New York Times Joins Obama in Capitulating to Mob, Attacking Romney

New York Times Joins Obama in Capitulating to Mob, Attacking Romney

The New York Times‘ coverage of the radical Islamist attacks on 9/11 on the U.S. embassy in Cairo and the U.S. consulate in Benghazi begins–like the Obama administration–with acknowledging “anger” over an anti-Islamic film, not with the attacks themselves–and criticizes Republican Mitt Romney’s statement on Obama’s apology.

The Times’ headline, “Anger Over a Film Fuels Anti-American Attacks in Libya and Egypt”–Update: buried on page A4!–does not even inform readers that U.S. diplomatic missions were attacked, or the fact that one official in Libya was actually killed.

The article goes on to criticize Mitt Romney for his allegation that “the Obama administration’s first response was not to condemn attacks on our diplomatic missions, but to sympathize with those who waged the attacks.” 

Because the U.S. embassy’s (unauthorized) apology was offered before the attacks, which the embassy later condemned the Times concludes that Romney was “[a]pparently unaware of the timing of the first embassy statement.” But that is nonsense, for three reasons–first, because the U.S. State Department had, as of last night, apologized for the film without condemning the Egypt attack; second, because the apologies by the U.S. Embassy continued throughout the day, though they were later sheepishly deleted; and there was no need for the U.S. to apologize at all for a film made by a private individual, least of all on the sacred 9/11 anniversary.

What the Times is really outraged about–more than the attacks themselves, perhaps–is that the events have placed the Obama administration’s foreign policy of appeasement in a deservedly bad light. 

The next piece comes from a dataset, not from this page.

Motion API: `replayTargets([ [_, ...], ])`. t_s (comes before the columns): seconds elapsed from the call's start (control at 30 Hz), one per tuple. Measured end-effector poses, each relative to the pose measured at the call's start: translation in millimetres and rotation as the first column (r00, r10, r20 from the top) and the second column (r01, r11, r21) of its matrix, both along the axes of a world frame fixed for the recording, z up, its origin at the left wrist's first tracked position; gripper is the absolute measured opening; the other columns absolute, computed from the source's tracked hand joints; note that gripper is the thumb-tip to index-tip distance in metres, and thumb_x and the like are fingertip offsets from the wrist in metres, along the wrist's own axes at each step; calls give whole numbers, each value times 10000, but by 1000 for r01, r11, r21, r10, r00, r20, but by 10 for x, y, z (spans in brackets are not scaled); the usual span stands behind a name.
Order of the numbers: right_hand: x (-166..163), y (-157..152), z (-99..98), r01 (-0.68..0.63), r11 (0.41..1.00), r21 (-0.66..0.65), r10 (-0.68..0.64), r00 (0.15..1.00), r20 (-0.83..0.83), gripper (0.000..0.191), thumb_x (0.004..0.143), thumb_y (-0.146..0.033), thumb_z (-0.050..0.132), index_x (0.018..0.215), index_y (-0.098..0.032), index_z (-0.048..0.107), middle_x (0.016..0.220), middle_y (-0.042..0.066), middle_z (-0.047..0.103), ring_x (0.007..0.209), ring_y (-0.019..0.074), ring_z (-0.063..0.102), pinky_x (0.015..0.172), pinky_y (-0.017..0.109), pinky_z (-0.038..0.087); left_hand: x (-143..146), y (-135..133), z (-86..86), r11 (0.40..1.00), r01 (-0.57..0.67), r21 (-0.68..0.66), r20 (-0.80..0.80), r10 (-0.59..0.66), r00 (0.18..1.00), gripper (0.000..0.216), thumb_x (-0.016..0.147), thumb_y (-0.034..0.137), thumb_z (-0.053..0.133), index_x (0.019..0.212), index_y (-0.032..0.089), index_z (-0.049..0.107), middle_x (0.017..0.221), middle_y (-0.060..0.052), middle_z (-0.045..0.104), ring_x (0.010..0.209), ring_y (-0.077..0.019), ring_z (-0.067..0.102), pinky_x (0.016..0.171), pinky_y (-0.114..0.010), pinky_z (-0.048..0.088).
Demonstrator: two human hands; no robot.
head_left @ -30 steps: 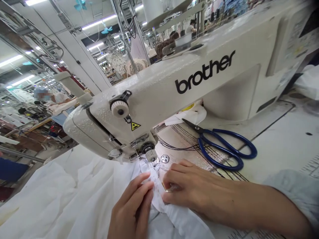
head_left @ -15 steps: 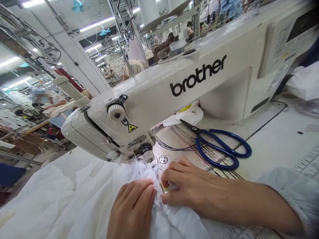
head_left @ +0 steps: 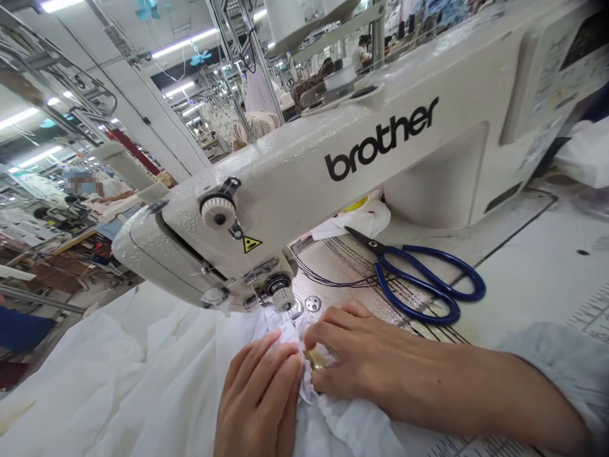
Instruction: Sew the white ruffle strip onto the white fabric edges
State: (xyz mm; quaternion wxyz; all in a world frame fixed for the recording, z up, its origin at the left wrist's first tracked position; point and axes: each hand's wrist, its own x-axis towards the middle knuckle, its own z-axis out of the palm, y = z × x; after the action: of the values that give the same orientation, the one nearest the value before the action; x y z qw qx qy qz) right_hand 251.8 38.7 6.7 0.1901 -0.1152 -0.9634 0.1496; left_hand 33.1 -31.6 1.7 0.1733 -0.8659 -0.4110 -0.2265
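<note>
White fabric (head_left: pixel 157 374) lies under the needle area of a sewing machine (head_left: pixel 285 171) and spreads over the table to the left. My left hand (head_left: pixel 261 393) rests on this cloth just in front of the presser foot (head_left: pixel 294 322), fingers stretched out and lying flat. Beside it, my right hand (head_left: pixel 352 352) has curled fingers, thumb and forefinger closed on the gathered edge of the fabric. A small gold-coloured piece (head_left: pixel 314 360) shows between thumb and fingers; what it is I cannot make out.
Blue-handled scissors (head_left: pixel 419 276) lie on the machine bed right of the needle, over dark drawn lines. A white bundle with a yellow patch (head_left: pixel 368 216) sits under the machine arm. More white material (head_left: pixel 585 155) is at the far right. Farther left, a person (head_left: pixel 111 188) sits at another workplace.
My left hand has shifted slightly right, and its fingertips have spread and moved a little toward the presser foot. The right hand stays nearly in place at the fabric edge.
</note>
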Motion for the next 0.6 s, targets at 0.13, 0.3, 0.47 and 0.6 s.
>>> replayTargets([
  [0.13, 0, 3, -23, -25, 1000, -9, 24, 1000, -16, 151, 1023, -169, 458, 1027, -199, 605, 1239, 21, 539, 1106, 191, 448, 964, 369, 343, -12, -16, -24, 999, -29, 20, 18, 28, 999, 227, 819, 26, 541, 986, 149, 634, 987, -65, 739, 1125, -202, 619, 1020, -335, 423],
  [0.3, 16, -2, -44, -51, 998, -44, 50, 998, -28, 147, 1014, -130, 465, 1079, -198, 578, 1171, 7, 585, 1114, 158, 469, 986, 345, 335, -23, -44, -10, 996, -77, -35, -30, 76, 997, 219, 860, 77, 507, 1021, 188, 606, 994, -41, 728, 1111, -163, 626, 1036, -291, 414],
  [0.47, -1, 9, -29, -45, 999, -19, 45, 999, 17, 127, 1017, -140, 461, 1059, -197, 567, 1130, 9, 594, 1067, 173, 490, 942, 366, 338, -21, -48, 1, 990, -133, -58, -69, 129, 989, 211, 891, 118, 463, 1041, 206, 582, 1132, -71, 678, 1073, -150, 636, 948, -267, 495],
  [0.6, -81, 80, -28, -15, 999, 41, 13, 999, 41, 103, 1015, -152, 468, 1022, -184, 566, 1094, 17, 608, 1002, 196, 508, 865, 379, 352, -25, 11, -12, 982, -158, -102, -23, 156, 987, 215, 892, 116, 457, 1051, 204, 573, 1145, -89, 643, 1072, -170, 628, 906, -295, 536],
])
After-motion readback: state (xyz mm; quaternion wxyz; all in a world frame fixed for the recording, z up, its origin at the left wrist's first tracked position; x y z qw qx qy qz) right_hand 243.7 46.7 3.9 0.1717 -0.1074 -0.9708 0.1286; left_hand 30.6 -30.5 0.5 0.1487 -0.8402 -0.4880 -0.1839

Hence the focus on the mobs’ alleged pretext for attacking American diplomats; hence the opinionated charge–unsubstantiated–that the Romney campaign was unaware of the timing of the apology and the attacks. 

Update: Among the articles that made the front page of the Times rather than the embassy/consulate attacks are an article looking back at Mitt Romney’s stance on Vietnam in the 1960s, and a story about how the gay marriage issue is affecting a state senate race in upstate New York.